With this mind-blowing relativity in mind, man is obviously not "small," as we're often told, except when compared to the distances, speeds, and heavenly bodies inhabiting outer space. But relative to the equally mind-bogglingly small universes of inner space – well, let's just say, you and I are to the tiny particles in the nucleus of an atom as the Milky Way galaxy is to us.

Thus perched between these "parallel universes," we human beings exist on this remarkably beautiful blue-green-and-brown spinning sphere called Earth. And as such, we are faced with a great enigma – a Creator who can conceive universes large and small, both equally incomprehensible in their largeness and smallness (not to mention their infinite complexity and wonder), and yet Who places, right in the middle of it all, human beings, full of all our vexing and even malignant flaws.

For what purpose?

That's a mystery. It is THE mystery.

In our life on this Earth, our first and most tangible reality is the wondrous natural world surrounding us and providing all our material needs. We are likewise blessed with marvelous faculties – two little spherical cameras called eyes with which to see, ears to hear, plus all our other senses and abilities, all topped off with an astonishing super-computer – our brain. All this, so that we may perceive, navigate, and live our lives successfully within this natural world, like the rest of the animal kingdom.

Alas, we're not just animals, ordained to live in an ecosystem, locate food, procreate, and try to steer clear of predators. For co-existing with this natural world is a mysterious moral dimension in which we humans are also immersed. Animals don't share this moral realm, nor do plants, rocks, mountains, or oceans, nor for that matter do atoms, molecules, planets, stars, or black holes, all of which "act" in accord with their given nature, all without honor or dishonor, reward or punishment. Kittens aren’t good, and man-eating sharks aren't evil. Only man dwells in this peculiar moral realm wherein good and evil not only manifest but seem to be focused directly on recruiting us! As such, we inevitably assume the role of conduits of good, or of evil – or more often, of both good and evil, since both realms relentlessly strive to claim our minds, hearts, loyalties, and ultimately our souls.

It is this moral dimension that is the matrix from which most of our problems emerge, overshadowing and often overwhelming everything else in our lives.

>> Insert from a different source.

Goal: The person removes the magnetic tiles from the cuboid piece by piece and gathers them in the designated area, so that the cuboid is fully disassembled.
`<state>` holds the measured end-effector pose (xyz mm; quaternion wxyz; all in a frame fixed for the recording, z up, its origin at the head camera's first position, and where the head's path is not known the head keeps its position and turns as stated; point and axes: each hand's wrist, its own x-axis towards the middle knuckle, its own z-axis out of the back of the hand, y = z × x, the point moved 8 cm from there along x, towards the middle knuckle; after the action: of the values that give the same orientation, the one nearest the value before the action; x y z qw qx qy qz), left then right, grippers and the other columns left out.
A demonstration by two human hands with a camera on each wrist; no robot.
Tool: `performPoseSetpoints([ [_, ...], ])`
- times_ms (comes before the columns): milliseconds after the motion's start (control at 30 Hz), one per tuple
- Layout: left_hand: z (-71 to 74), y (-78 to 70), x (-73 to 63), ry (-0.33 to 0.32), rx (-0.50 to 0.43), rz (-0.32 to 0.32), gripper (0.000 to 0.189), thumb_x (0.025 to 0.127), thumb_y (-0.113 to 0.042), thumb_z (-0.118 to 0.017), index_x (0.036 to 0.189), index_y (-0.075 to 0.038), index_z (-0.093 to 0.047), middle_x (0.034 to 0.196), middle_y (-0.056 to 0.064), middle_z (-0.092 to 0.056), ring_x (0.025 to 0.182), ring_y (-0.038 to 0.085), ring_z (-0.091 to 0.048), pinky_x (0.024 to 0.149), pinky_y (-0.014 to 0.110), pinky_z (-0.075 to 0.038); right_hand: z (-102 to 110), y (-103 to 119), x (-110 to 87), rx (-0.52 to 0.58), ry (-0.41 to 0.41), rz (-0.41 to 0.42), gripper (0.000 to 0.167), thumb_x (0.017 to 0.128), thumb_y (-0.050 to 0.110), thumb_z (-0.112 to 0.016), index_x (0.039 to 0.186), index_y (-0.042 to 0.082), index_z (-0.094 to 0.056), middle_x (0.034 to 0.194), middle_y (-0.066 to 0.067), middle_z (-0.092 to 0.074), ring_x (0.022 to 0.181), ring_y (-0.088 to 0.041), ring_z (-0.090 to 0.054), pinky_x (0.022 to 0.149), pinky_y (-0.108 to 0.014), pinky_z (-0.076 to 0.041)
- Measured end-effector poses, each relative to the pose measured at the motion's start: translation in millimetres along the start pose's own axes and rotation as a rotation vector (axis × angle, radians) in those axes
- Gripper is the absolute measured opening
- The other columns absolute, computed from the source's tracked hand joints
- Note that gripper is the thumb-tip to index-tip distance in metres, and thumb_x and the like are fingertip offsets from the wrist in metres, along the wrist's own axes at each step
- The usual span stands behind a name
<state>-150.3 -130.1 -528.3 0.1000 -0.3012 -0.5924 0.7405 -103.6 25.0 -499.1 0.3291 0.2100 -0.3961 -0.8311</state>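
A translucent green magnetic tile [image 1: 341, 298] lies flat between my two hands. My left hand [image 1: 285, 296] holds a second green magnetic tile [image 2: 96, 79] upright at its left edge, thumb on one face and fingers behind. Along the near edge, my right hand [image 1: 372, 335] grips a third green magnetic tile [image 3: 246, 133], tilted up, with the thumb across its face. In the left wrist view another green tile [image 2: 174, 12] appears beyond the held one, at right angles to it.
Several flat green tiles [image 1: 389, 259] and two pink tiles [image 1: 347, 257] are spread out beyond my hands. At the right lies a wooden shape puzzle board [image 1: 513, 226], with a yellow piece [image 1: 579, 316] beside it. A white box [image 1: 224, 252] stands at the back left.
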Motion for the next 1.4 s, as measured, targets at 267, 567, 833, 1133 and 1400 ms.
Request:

For despite all that is truly amazing about human beings – the civilizations we've built, literature and art we've created, diseases we've conquered, our dizzying scientific and technological achievements, and, most importantly, our genuine capacity for nobility, generosity, and self-sacrifice – we are seriously troubled, problem-ridden creatures. The human race is a giant mess, and from everything we know, always has been. Along with our conscience (a little speck of God's mind that he graciously enfolds within each one of us) and the many virtues with which we are blessed, we're also mightily beset by pride, doubt, anger, selfishness, greed, lust – in fact, by ignoble impulses and destructive proclivities of every imaginable sort, almost as though we had a genetic predisposition toward them. Some of us become full-fledged monsters.

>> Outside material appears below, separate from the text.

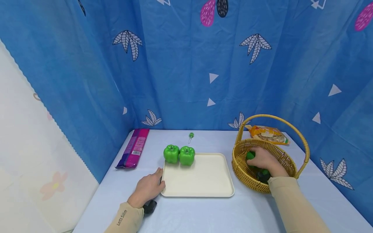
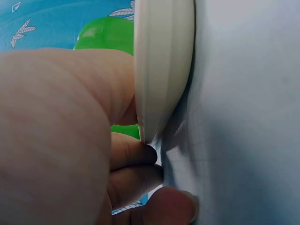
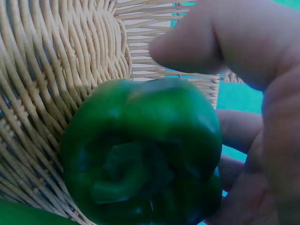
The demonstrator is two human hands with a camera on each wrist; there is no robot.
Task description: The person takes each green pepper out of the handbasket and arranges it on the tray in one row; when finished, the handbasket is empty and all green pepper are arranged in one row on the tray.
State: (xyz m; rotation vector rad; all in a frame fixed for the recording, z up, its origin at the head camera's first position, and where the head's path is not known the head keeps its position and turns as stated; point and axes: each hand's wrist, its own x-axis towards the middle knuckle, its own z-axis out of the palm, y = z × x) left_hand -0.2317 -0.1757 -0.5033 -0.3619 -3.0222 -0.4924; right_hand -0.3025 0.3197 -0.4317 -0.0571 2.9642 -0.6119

As a result, our world includes entire nations that resemble insane asylums where the most deluded and dangerous people are those in positions of authority. Moreover, each culture, religion, and political ideology has a set of core beliefs about which adherents are absolutely certain, yet which are utterly at odds with the core beliefs of all other cultures, religions, and political systems. Even worse, in the case of major utopian systems like communism, Nazism, and Islamism, millions are brainwashed into not only embracing impossibly irrational, degrading, and destructive beliefs but into believing they are required to force everyone else on Earth to adopt their beliefs – or else be subjugated or slaughtered.

False messiahs
Clearly, there is something in our makeup, some mysterious inheritance from ancient times, that beckons us to so easily cross the line of conscience, morality, and reason – to violate God's laws, to become spiritual outlaws. In Christian shorthand, we're all "born in sin."